Somatic variant detection is an integral part of cancer genomics analysis. While most methods have focused on short-read sequencing, long-read technologies now offer potential advantages in terms of repeat mapping and variant phasing. We present DeepSomatic, a deep learning method for detecting somatic SNVs and insertions and deletions (indels) from both short-read and long-read data, with modes for whole-genome and exome sequencing, and able to run on tumor-normal, tumor-only, and with FFPE-prepared samples.
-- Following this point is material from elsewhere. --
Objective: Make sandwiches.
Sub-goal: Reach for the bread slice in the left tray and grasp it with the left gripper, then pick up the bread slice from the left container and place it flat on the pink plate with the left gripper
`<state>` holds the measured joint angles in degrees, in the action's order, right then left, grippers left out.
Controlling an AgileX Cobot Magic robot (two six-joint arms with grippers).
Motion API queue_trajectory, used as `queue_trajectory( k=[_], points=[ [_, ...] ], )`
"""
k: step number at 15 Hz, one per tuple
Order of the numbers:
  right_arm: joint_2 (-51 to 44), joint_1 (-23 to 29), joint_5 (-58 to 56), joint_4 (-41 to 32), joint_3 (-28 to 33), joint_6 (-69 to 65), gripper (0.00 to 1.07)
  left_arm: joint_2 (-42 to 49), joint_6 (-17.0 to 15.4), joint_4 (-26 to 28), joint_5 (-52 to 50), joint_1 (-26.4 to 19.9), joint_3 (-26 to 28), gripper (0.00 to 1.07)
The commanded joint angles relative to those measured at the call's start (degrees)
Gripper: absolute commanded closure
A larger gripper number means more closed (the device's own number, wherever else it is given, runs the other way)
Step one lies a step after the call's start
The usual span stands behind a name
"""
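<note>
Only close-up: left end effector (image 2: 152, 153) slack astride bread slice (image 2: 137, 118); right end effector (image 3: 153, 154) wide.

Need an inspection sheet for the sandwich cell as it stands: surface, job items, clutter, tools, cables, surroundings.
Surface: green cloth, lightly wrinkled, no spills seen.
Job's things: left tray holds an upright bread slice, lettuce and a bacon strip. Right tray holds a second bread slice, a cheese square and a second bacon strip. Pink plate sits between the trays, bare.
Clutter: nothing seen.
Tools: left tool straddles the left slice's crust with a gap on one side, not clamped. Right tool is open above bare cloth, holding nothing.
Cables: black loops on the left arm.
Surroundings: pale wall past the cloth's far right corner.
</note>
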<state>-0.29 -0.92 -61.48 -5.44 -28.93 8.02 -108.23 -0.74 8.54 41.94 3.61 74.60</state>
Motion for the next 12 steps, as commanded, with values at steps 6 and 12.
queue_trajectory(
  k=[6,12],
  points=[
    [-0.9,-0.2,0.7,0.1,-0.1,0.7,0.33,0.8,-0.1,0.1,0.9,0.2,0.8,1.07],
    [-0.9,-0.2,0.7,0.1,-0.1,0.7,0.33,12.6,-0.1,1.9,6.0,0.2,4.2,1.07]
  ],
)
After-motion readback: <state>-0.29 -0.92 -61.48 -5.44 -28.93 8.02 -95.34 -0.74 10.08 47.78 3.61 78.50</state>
To help address the dearth of publicly available training and benchmarking data for somatic variant detection, we generated and make openly available a dataset of five matched tumor-normal cell line pairs sequenced with Illumina, PacBio HiFi, and Oxford Nanopore Technologies, along with benchmark variant sets. Across samples and technologies (short-read and long-read), DeepSomatic consistently outperforms existing callers, particularly for indels.
体细胞变异检测是癌症基因组学分析的一个重要组成部分。虽然大多数方法都集中在短读长测序上,但长读长技术现在在重复序列映射和变异定相方面具有潜在优势。我们提出了DeepSomatic,这是一种深度学习方法,用于从短读长和长读长数据中检测体细胞单核苷酸变异(SNV)以及插入和缺失(indel),具有全基因组和外显子组测序模式,并且能够在肿瘤-正常样本、仅肿瘤样本以及福尔马林固定石蜡包埋(FFPE)制备的样本上运行。为了帮助解决体细胞变异检测方面公开可用的训练和基准测试数据匮乏的问题,我们生成并公开了一个数据集,该数据集包含五对匹配的肿瘤-正常细胞系,使用Illumina、PacBio HiFi和Oxford Nanopore Technologies进行测序,同时还提供了基准变异集。在各种样本和技术(短读长和长读长)中,DeepSomatic始终优于现有的变异检测工具,尤其是在检测indel方面。